■ YOUR ASSIGNMENT: Transcribe the data exactly, pictures excluded.

Segment Start: INFORMATION SHOWN

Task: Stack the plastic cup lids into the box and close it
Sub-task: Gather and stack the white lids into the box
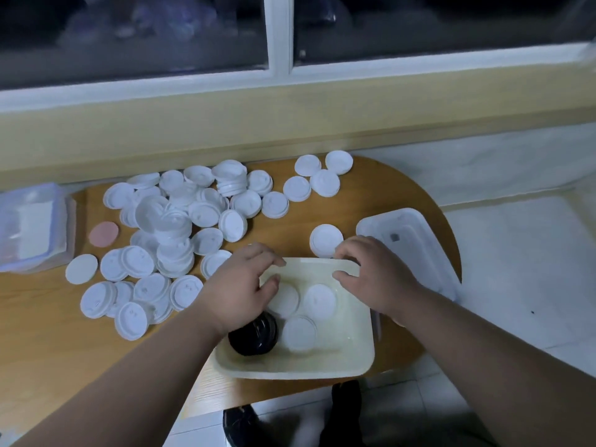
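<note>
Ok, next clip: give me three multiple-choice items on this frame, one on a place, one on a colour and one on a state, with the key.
1. Where does the translucent cover lie relative to the box?
A) on top of it
B) on the table, to its right
C) on the window sill

2. What colour is the odd lid left of the white pile?
A) black
B) green
C) pink

3. What state is the box in?
A) open, holding lids
B) closed
C) open, empty

Key:
1 B, the cover rests on the table by the box's right side.
2 C, it is a flat pink disc.
3 A, white stacks and a black stack show inside it.
</note>
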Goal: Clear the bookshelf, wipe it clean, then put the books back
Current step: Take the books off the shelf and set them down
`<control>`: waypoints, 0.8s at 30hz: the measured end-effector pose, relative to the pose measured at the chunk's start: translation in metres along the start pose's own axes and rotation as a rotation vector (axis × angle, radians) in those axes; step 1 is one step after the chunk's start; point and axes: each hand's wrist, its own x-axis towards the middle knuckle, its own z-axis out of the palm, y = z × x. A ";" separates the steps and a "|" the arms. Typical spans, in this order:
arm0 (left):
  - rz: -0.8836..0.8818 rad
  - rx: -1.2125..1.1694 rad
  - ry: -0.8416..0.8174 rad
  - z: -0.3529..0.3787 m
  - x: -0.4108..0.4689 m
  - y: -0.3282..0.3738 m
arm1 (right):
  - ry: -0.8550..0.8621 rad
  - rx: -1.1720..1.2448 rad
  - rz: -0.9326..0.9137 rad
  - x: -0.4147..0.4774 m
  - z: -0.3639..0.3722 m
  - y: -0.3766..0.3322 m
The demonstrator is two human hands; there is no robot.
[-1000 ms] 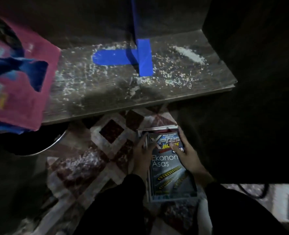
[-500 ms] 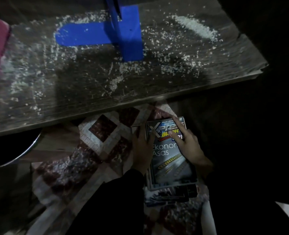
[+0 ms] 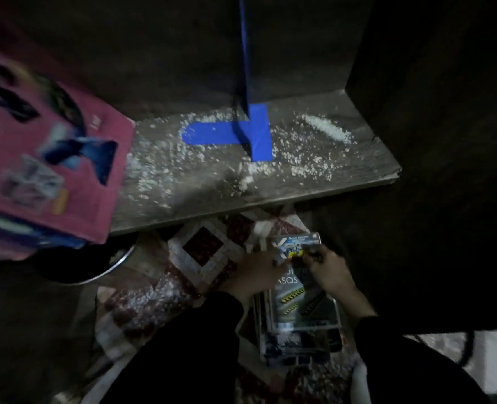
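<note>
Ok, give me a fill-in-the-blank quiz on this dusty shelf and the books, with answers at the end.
1. The tape stuck on the shelf is ___ in colour.
2. The crumbs scattered over the shelf are ___.
3. The book at the left of the shelf has a ___ cover.
4. With the left hand and right hand, the number of hands on the top book of the stack on the rug is ___.

Missing words: blue; white; pink; two.
</note>
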 end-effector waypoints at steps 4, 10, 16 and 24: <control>0.068 -0.039 0.034 -0.049 -0.078 0.014 | -0.206 0.042 -0.196 -0.063 -0.018 -0.052; 0.221 -0.157 0.751 -0.148 -0.208 0.027 | -0.323 0.136 -0.580 -0.144 -0.024 -0.177; 0.332 0.188 1.574 -0.233 -0.279 0.011 | -0.237 0.596 -0.872 -0.207 -0.007 -0.305; -0.014 0.416 1.677 -0.286 -0.268 0.005 | -0.181 0.598 -0.939 -0.212 0.020 -0.347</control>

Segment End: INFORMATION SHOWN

■ EXERCISE OUTPUT:
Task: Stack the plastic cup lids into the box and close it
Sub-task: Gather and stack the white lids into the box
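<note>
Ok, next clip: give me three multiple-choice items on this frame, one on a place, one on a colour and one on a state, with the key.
1. Where does the translucent cover lie relative to the box?
A) on top of it
B) on the table, to its right
C) on the window sill

2. What colour is the odd lid left of the white pile?
A) black
B) green
C) pink

3. What state is the box in?
A) open, holding lids
B) closed
C) open, empty

Key:
1 B, the cover rests on the table by the box's right side.
2 C, it is a flat pink disc.
3 A, white stacks and a black stack show inside it.
</note>
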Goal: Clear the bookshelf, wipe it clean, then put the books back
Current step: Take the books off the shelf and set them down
`<control>`: waypoints, 0.8s at 30hz: the measured end-effector pose, relative to the pose measured at the chunk's start: translation in metres along the start pose's own axes and rotation as a rotation vector (axis × angle, radians) in those axes; step 1 is one step after the chunk's start; point and axes: each hand's wrist, its own x-axis towards the middle knuckle, its own z-axis out of the palm, y = z × x. A ";" separates the steps and a "|" the arms. Typical spans, in this order:
arm0 (left):
  - rz: -0.8836..0.8818 rad
  - rx: -1.2125..1.1694 rad
  - ry: -0.8416..0.8174 rad
  - z: -0.3529..0.3787 m
  - x: -0.4108..0.4689 m
  - y: -0.3282..0.3738 m
arm1 (right):
  - ry: -0.8550..0.8621 rad
  - rx: -1.1720..1.2448 rad
  - rz: -0.9326..0.9137 rad
  - x: -0.4147..0.4774 m
  - z: -0.3639..0.3722 m
  - y: -0.3766..0.3322 m
The demonstrator is two human hands; there is no robot.
[-1000 ms] 
[-500 ms] 
[+0 ms] 
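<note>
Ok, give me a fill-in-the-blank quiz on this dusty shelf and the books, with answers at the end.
1. The tape stuck on the shelf is ___ in colour.
2. The crumbs scattered over the shelf are ___.
3. The book at the left of the shelf has a ___ cover.
4. With the left hand and right hand, the number of hands on the top book of the stack on the rug is ___.

Missing words: blue; white; pink; two.
</note>
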 end-effector waypoints at steps 4, 10, 16 and 24: <control>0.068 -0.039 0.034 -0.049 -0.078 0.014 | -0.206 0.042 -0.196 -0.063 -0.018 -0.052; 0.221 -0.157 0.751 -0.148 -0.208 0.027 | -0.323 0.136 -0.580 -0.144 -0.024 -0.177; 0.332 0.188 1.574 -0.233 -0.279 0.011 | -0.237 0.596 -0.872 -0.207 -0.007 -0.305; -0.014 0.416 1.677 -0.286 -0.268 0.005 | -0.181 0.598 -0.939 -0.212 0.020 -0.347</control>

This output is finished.